• [DIRECTIONS]
Your task is to copy the listing exactly. Drop any pictures from the copy.

• [DATASET SECTION]
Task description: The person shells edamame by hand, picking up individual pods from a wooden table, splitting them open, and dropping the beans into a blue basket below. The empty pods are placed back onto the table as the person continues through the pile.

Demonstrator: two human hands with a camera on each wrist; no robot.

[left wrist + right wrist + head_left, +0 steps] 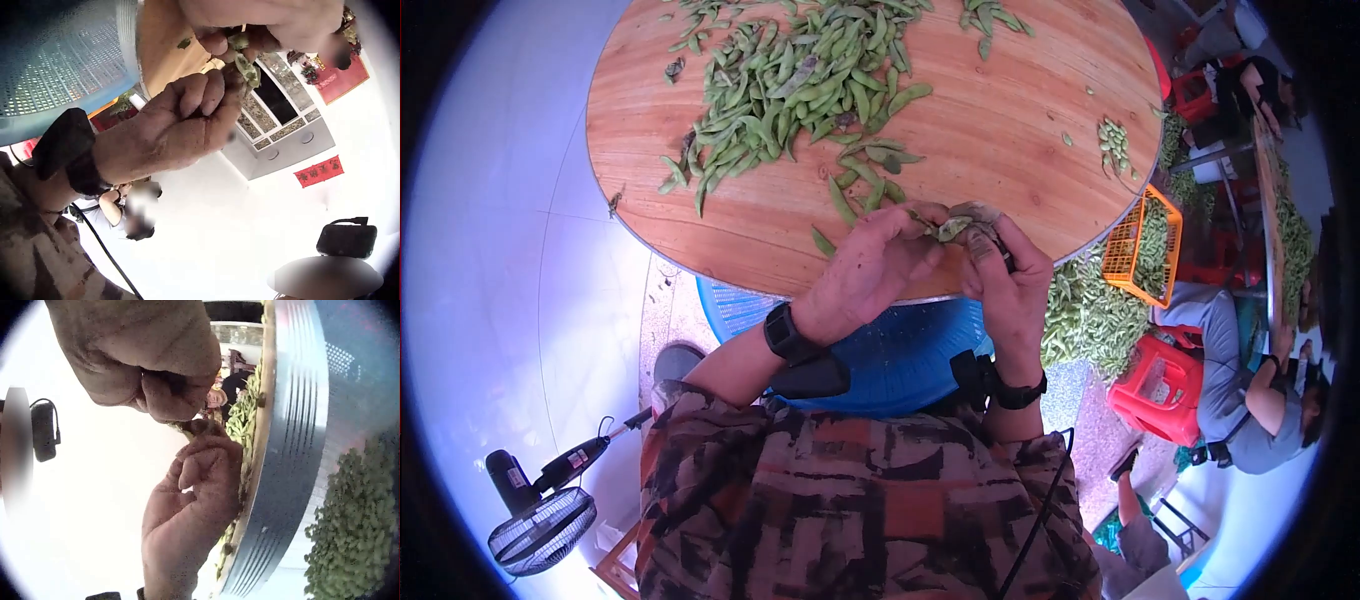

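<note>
In front of the chest, both hands meet over the near edge of the round wooden table (pixel 1020 130). The left hand (pixel 868 262) pinches one end of a green soybean pod (pixel 952 229) between thumb and fingertips. At the other end the right hand (pixel 1012 262) grips it with curled, darkly stained fingertips. From the left wrist, the pod (pixel 249 70) looks split, with its pale inside showing. A large heap of soybean pods (pixel 820 90) covers the far left of the tabletop, and a few loose pods (pixel 865 178) lie just beyond the left hand.
Shelled beans (pixel 1114 145) form a small group near the table's right edge. Below the near edge stands a blue plastic basket (pixel 880 360). On the right are an orange crate (pixel 1112 255), more pods on the floor (pixel 1090 320), a red stool (pixel 1160 395) and seated people. A fan (pixel 545 525) is lower left.
</note>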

• [RESPONSE BELOW]
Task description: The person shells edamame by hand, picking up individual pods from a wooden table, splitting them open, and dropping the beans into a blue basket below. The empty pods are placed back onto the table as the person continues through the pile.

Demonstrator: two human hands with a camera on each wrist; no robot.

[left wrist + right wrist + head_left, +0 steps] 

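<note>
In front of the chest, both hands meet over the near edge of the round wooden table (pixel 1020 130). The left hand (pixel 868 262) pinches one end of a green soybean pod (pixel 952 229) between thumb and fingertips. At the other end the right hand (pixel 1012 262) grips it with curled, darkly stained fingertips. From the left wrist, the pod (pixel 249 70) looks split, with its pale inside showing. A large heap of soybean pods (pixel 820 90) covers the far left of the tabletop, and a few loose pods (pixel 865 178) lie just beyond the left hand.
Shelled beans (pixel 1114 145) form a small group near the table's right edge. Below the near edge stands a blue plastic basket (pixel 880 360). On the right are an orange crate (pixel 1112 255), more pods on the floor (pixel 1090 320), a red stool (pixel 1160 395) and seated people. A fan (pixel 545 525) is lower left.
</note>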

The complete answer has been given.